I was talking about ceramic tiles. You think those wouldn't last long? 



> To bad you weren't able to run the radiant heating elements under the cement itself before you poured the concrete. That would've been ideal, any chance before you get further into the project to lay some radiant elements under a light layer of more concrete?


I know, it would have been nice in the concrete, but it just didn't happen that way. No chance of adding more concrete.



> If you can't do that maybe some rubber horse mats like these? http://www.rubbercal.com/Horse_Stall_Mats.html They seem heavy enough that a dog wouldn't be able to lift them. You could still put the radiant elements under but I suspect that just having the dogs off the cement would be enough especially with an insulated heated dog house. Bonus to something like this in the spring you just move it out and you still have your easy to hose off smooth cement floor again.


I have this type of stall mat over the rock in the runs behind my house. I've even cut them up and put them in wire crates when the stupid plastic trays crack. They are very sturdy and I was thinking of using them for flooring on the indoor section. 

Thanks for the ideas.


----------



## David Frost (Mar 29, 2006)

Konnie Hein said:


> Thanks, Lee. I appreciate your input. I seriously think a dog would freeze to death in my barn overnight in the winter. Looking for an option to keep them warm if necessary.

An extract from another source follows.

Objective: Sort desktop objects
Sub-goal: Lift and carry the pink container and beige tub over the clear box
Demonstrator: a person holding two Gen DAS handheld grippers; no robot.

The coldest place I've ever experienced was Ellsworth SD. We had radiant floor heat. During the winter we kept the floor at 45 degrees. It worked perfectly. In fact, I was quite surprised at how warm the kennel would be. But then there were days the inside of the freezer were warmer, ha ha. Beautiful country, but my gawd it was cold. 

DFrost


----------



## Geoff Empey (Jan 8, 2008)

Konnie Hein said:


> I was talking about ceramic tiles. You think those wouldn't last long?


I was thinking of not permanent rubber or linoleum tiles. Ceramic would be fine but then it would be permanent plus you'd get the dog waste building up on grout. So to me if you were going to do that you might as well add a thin layer of concrete over the elements as it would be the same thing but it would be cheaper and easier to clean. 

What about a pellet boiler and some small flush mount radiators on the outside walls? Like these.. http://www.hydronicalternatives.com/html/radiantpanel.html That way there is no electricity at all in the kennels just a small taco pump to run the heated fluid through. You guys already have a pellet stove so it wouldn't be a totally new thing. Just drill through the cinder blocks and run the PEX pipe and then there there is nothing that a dog could get injured on. 

A lot of those boilers are on a temperature activated switch or can be on a timer.


----------



## Joby Becker (Dec 13, 2009)

Konnie Hein said:


> I was talking about ceramic tiles. You think those wouldn't last long?
> 
> 
> I know, it would have been nice in the concrete, but it just didn't happen that way. No chance of adding more concrete.
> ...


I would stay away from tiles...they have grout and grout will break down, and they will be hard to clean...

I would look into an epoxy flooring, if you think you need a floor like they have in vets offices and hospitals...epoxy flooring can be up to 1/2 thick or so, applied in layers, hard surface, non porous, and will outlast your building if applied right...


----------



## Meng Xiong (Jan 21, 2009)

In regards to the hound heaters, ive used both the new version and the old version. I think the older "hound heater II" which uses a lightbulb/convection is much more durable and its cheaper! My bulldog tore the crap out of the newer version's thermostat cover/knob.